Three Announcements re Tournament Four — Joint LCC/"A" Conference

Three matters pertaining to the joint LCC/”A” Conference Tournament Four (January 11th -12th @ Schurz H.S., 3601 N. Milwaukee Ave.), determined at the Q2 (second quarter) CDL Coaches’ Council meeting this week.


The previewing policy that will be enforced will be the same as the T6 previewing policy. It works like this. There will be a runnable case list for this tournament made up only of the affirmative cases that are previewed for this tournament specifically. The four Core Files affirmative cases are by rule runnable, so they are the only four cases currently runnable at T4. None of the affirmative cases that have been previewed in the “A” Conference T1 – T3 are on the T4 runnable case list — it has been wiped clean — only cases that are previewed for T4 are runnable.

Each school can preview one affirmative case per division (Varsity and JV), using the T4 previewing form. The hard deadline is Thursday, December 20th, 3:30pm. Previews that are submitted after the deadline, or before the deadline incomplete, will not be accepted. All previews should be sent to David,

All of the previewed cases will be added to the T4 runnable case list. We’ll post that, and all of the previews themselves, within a couple days of the previewing deadline. A case on the runnable case list can be run by any team at the tournament, in the division in which it appears on the runnable case list (Varsity or JV or both).
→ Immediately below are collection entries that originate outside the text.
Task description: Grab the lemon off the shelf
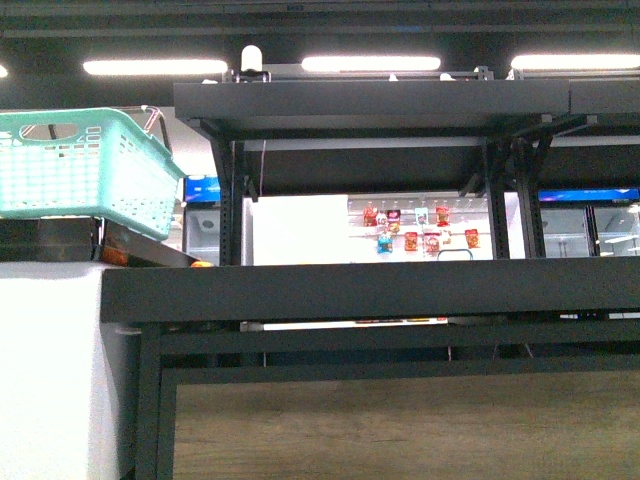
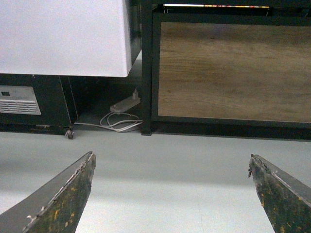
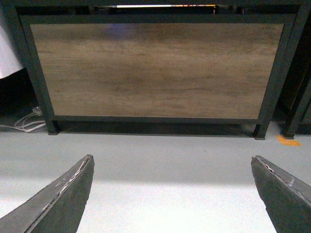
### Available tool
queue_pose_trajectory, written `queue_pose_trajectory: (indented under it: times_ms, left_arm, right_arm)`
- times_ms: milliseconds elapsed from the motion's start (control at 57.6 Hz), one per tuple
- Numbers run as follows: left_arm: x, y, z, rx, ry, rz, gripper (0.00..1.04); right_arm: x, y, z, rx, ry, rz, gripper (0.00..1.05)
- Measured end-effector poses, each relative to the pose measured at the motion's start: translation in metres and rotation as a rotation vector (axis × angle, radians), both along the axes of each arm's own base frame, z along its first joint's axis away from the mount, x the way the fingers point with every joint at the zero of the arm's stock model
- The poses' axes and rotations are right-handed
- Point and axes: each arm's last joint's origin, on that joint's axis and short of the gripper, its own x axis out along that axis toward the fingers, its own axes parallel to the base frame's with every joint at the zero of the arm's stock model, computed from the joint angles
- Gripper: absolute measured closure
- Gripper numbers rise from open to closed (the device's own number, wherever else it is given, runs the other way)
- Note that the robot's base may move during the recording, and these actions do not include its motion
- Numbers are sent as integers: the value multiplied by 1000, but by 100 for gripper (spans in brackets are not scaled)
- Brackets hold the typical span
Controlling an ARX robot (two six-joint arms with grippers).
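Note:
The black metal shelf [image 1: 370, 290] fills the front view, with a broad dark tier at mid height and another tier [image 1: 370, 105] above it. No lemon shows in any view; the tall front edges hide what lies on the tiers. Neither arm is in the front view. My left gripper [image 2: 171, 162] is open and empty, low over the grey floor, facing the shelf's wooden base panel [image 2: 233, 73]. My right gripper [image 3: 171, 162] is open and empty too, over the floor in front of the same wood panel [image 3: 155, 68].
A teal plastic basket [image 1: 85, 165] sits tilted on a white counter [image 1: 50, 370] at the left, with something orange [image 1: 200, 264] beside it. A white power strip and cables [image 2: 124, 104] lie on the floor by the shelf leg. Snack packets [image 1: 415, 230] hang far behind.

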Motion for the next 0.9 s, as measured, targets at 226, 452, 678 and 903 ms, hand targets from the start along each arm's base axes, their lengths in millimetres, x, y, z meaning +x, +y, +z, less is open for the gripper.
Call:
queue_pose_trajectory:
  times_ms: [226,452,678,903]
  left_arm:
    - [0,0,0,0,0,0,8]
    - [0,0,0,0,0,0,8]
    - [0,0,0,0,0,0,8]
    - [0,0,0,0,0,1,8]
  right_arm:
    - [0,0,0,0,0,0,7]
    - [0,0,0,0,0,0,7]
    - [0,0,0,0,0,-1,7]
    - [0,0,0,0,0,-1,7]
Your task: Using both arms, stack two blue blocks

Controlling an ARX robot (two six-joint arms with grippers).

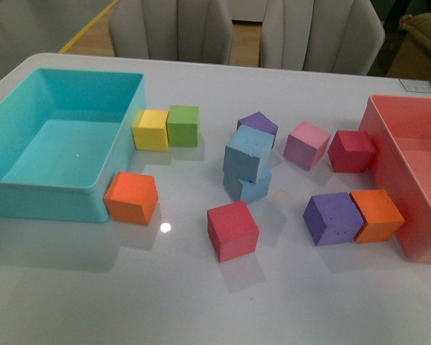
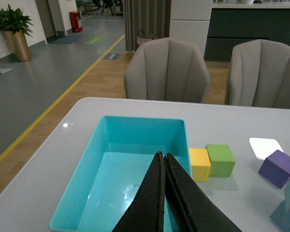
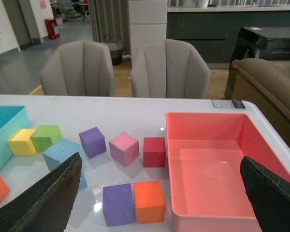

Let us know if you have any questions — and ask now, so that you can have time to submit a preview if you would like to.


The joint LCC/”A” Conference Tournament Four will break to the quarter-finals (same schedule as T2 — schedule to be posted soon), but teams ranked 9th – 16th after the prelims will (a) be given an Octo-Finalist award at the Awards Ceremony, (b) earn Medal Count points for their school, and (c) be eligible for the 2013 Chicago Debate Championship.


All judges at the joint LCC/”A” T4 should be completely unbiased between conferences. But they also should briefly announce before the debate their preferences (for arguments, style — read, “speed” — etc.), and they should then enforce those preferences when completing the ballot. If a judge tells both teams before a debate that he doesn’t like “fast talk” and will ignore any argument made at a high rate of speed, and then some of the debaters ignore the warning and blaze through their arguments anyway, the judge should act on the warning and completely ignore the arguments made in “fast talk.”

When “A” conference judges express frustration about LCC “fast talk,” it’s a little hard to understand, since they have the power of the ballot. If on the other hand they are expressing frustration that the better debating is being done at a higher rate of speed, that’s another matter: National Circuit influenced debaters often speak faster than conversational speech, but they also often do an immense amount of work and preparation, making both their arguments and their argumentation highly developed and refined. Do not vote against the better argumentation because you don’t like its influences, but do tell the debaters your preferences prior to the debate and expect the debaters to adapt to them, implementing your preferences as you warned the debaters you would prior to the round.